**WHAT IS BEING ASKED**
Beginning with the line that holds "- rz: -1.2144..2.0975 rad" in the data below, give again every line through the one that holds "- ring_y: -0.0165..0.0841", exactly as written.
INPUT DATA Block Start
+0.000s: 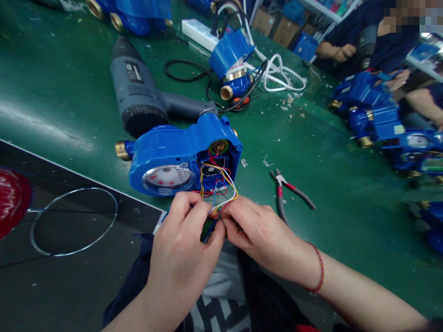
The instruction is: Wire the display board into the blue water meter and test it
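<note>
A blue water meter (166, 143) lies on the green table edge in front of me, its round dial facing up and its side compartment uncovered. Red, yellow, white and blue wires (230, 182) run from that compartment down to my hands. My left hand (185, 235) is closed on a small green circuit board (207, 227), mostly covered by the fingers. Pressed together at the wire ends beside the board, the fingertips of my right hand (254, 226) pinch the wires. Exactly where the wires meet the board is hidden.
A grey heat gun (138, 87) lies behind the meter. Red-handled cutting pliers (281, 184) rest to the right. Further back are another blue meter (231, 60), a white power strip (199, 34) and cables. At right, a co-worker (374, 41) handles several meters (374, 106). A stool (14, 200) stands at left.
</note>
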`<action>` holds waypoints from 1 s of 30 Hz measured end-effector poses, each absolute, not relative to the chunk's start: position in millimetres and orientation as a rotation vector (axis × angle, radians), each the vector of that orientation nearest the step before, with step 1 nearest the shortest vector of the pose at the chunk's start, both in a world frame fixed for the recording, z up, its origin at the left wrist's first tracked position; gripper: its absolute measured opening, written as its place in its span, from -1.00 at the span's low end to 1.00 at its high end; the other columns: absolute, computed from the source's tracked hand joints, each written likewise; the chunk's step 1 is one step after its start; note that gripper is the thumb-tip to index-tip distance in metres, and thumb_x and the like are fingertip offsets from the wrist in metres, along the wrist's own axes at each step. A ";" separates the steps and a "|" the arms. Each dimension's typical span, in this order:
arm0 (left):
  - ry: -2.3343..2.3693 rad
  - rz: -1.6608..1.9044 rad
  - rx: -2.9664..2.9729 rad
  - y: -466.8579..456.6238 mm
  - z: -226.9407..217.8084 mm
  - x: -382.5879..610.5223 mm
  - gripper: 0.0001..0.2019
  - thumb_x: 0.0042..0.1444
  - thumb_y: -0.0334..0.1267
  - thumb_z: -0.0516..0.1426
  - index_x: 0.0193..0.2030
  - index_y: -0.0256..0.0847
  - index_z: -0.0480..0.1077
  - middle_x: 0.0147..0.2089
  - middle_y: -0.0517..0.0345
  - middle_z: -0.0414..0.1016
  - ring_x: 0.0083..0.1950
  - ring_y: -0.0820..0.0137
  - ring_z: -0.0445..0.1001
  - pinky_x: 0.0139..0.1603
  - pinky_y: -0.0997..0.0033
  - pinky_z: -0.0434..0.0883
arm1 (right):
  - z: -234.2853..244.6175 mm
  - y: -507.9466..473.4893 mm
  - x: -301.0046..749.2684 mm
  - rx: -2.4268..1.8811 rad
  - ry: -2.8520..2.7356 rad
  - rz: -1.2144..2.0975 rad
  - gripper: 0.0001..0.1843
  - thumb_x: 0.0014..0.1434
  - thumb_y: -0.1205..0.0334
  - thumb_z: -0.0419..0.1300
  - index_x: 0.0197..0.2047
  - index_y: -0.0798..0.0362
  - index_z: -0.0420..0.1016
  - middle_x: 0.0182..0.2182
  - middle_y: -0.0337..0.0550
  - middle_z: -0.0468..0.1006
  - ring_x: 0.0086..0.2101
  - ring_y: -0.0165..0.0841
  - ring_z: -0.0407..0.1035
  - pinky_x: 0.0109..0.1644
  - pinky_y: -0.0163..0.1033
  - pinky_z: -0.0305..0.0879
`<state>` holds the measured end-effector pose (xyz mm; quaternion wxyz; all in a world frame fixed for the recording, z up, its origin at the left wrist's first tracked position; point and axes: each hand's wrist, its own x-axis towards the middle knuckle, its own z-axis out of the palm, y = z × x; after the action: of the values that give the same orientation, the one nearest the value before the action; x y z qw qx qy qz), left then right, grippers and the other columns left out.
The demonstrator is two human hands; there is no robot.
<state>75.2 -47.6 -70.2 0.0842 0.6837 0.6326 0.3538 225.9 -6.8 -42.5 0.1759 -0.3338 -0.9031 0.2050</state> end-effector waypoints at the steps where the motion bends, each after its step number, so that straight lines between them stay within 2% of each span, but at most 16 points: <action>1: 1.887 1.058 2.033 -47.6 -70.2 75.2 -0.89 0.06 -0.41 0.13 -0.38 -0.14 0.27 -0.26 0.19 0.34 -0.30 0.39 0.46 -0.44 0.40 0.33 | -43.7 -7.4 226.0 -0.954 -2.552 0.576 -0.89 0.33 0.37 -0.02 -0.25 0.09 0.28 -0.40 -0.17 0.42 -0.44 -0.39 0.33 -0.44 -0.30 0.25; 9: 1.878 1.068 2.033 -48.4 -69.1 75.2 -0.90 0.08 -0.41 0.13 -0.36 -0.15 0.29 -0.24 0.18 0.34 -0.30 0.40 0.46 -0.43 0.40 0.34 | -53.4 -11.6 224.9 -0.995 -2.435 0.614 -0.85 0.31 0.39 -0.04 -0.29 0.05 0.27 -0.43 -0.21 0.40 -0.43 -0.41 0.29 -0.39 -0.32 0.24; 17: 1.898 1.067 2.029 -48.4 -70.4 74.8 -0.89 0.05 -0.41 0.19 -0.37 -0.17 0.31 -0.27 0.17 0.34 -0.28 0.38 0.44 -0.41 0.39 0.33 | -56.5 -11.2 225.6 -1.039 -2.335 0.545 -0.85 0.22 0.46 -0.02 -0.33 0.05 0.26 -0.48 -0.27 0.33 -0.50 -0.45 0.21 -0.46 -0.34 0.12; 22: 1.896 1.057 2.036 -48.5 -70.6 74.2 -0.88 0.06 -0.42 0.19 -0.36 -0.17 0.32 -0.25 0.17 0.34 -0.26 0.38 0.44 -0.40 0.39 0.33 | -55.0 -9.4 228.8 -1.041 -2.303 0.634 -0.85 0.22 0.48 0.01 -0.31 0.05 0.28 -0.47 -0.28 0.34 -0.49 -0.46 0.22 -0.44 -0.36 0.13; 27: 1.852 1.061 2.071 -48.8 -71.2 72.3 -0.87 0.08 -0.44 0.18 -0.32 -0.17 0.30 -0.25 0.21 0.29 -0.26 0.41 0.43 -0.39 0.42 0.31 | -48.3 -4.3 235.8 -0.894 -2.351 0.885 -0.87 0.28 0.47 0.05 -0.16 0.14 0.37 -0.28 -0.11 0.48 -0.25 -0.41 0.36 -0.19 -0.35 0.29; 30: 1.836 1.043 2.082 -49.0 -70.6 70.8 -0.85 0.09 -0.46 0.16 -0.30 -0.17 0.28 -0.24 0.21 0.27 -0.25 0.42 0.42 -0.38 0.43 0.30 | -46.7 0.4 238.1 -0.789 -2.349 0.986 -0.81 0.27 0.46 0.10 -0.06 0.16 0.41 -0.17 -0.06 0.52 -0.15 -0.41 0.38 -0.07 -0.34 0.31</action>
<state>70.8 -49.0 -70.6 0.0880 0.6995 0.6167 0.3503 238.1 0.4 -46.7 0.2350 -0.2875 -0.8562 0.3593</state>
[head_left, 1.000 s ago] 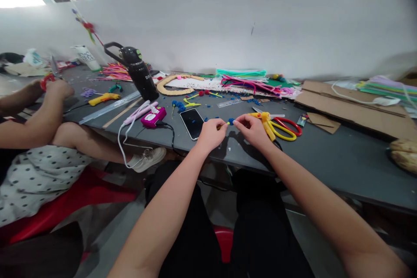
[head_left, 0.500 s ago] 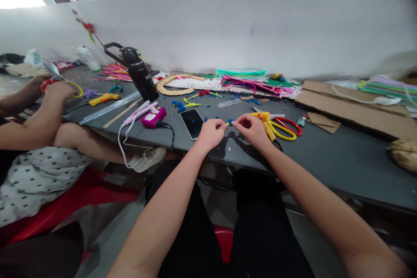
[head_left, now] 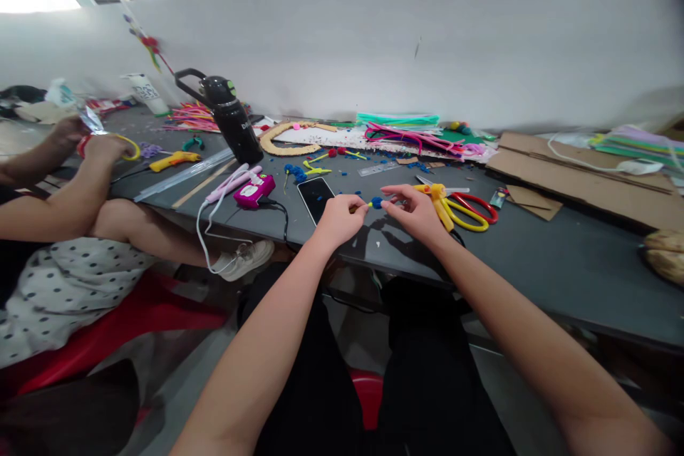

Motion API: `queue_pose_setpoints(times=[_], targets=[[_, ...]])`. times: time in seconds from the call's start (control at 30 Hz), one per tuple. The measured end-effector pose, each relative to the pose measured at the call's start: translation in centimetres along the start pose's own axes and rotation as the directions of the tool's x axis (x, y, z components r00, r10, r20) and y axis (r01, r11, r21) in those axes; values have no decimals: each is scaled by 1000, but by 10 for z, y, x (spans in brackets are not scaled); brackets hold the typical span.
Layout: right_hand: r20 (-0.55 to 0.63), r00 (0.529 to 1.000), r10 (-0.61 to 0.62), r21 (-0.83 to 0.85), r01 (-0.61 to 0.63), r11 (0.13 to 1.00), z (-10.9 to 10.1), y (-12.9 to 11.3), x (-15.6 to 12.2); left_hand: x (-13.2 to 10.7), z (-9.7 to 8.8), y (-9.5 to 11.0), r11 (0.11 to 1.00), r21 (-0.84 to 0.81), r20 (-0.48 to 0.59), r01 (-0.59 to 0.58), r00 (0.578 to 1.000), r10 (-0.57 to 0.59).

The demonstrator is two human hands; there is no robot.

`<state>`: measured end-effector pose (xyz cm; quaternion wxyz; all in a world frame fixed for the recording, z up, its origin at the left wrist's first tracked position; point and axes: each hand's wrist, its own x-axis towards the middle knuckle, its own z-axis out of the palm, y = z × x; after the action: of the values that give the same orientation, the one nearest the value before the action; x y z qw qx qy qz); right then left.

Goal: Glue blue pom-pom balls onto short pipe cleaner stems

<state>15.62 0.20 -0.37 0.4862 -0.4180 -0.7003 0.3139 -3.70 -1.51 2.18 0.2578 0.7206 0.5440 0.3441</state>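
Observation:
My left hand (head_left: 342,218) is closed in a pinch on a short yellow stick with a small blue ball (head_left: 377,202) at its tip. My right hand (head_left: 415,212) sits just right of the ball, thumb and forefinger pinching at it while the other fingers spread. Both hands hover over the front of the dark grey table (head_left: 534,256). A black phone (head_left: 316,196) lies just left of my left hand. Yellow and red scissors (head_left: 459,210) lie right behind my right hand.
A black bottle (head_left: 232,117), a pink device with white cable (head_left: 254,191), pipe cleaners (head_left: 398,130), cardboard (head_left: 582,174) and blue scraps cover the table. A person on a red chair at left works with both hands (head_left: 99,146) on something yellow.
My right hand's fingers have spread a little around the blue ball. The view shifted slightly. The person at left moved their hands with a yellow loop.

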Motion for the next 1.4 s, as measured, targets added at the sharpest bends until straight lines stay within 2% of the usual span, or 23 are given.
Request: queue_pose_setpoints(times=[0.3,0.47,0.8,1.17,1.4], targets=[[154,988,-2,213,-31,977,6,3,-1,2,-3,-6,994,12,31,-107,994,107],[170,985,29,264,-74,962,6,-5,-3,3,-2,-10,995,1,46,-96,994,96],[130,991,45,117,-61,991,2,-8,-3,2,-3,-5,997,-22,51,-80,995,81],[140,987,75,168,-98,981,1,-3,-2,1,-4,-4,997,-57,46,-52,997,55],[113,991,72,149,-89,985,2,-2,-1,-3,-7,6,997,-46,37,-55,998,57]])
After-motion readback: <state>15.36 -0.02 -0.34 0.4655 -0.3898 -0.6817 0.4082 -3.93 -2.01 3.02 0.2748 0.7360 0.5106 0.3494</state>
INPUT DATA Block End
**RESPONSE AREA**
  - rz: -1.2144..2.0975 rad
  - gripper: 0.0001..0.1843
  - thumb_x: 0.0014..0.1434
  - thumb_y: -0.1205..0.0334
  - thumb_z: -0.0419..0.1300
  - index_x: 0.0197..0.2047
  - index_y: -0.0798..0.0362
  - index_z: -0.0420..0.1016
  - middle_x: 0.0182..0.2182
  - middle_y: -0.0337..0.0550
  - middle_z: -0.0468..0.1006
  - ring_x: 0.0086..0.2101
  - ring_y: -0.0165..0.0841

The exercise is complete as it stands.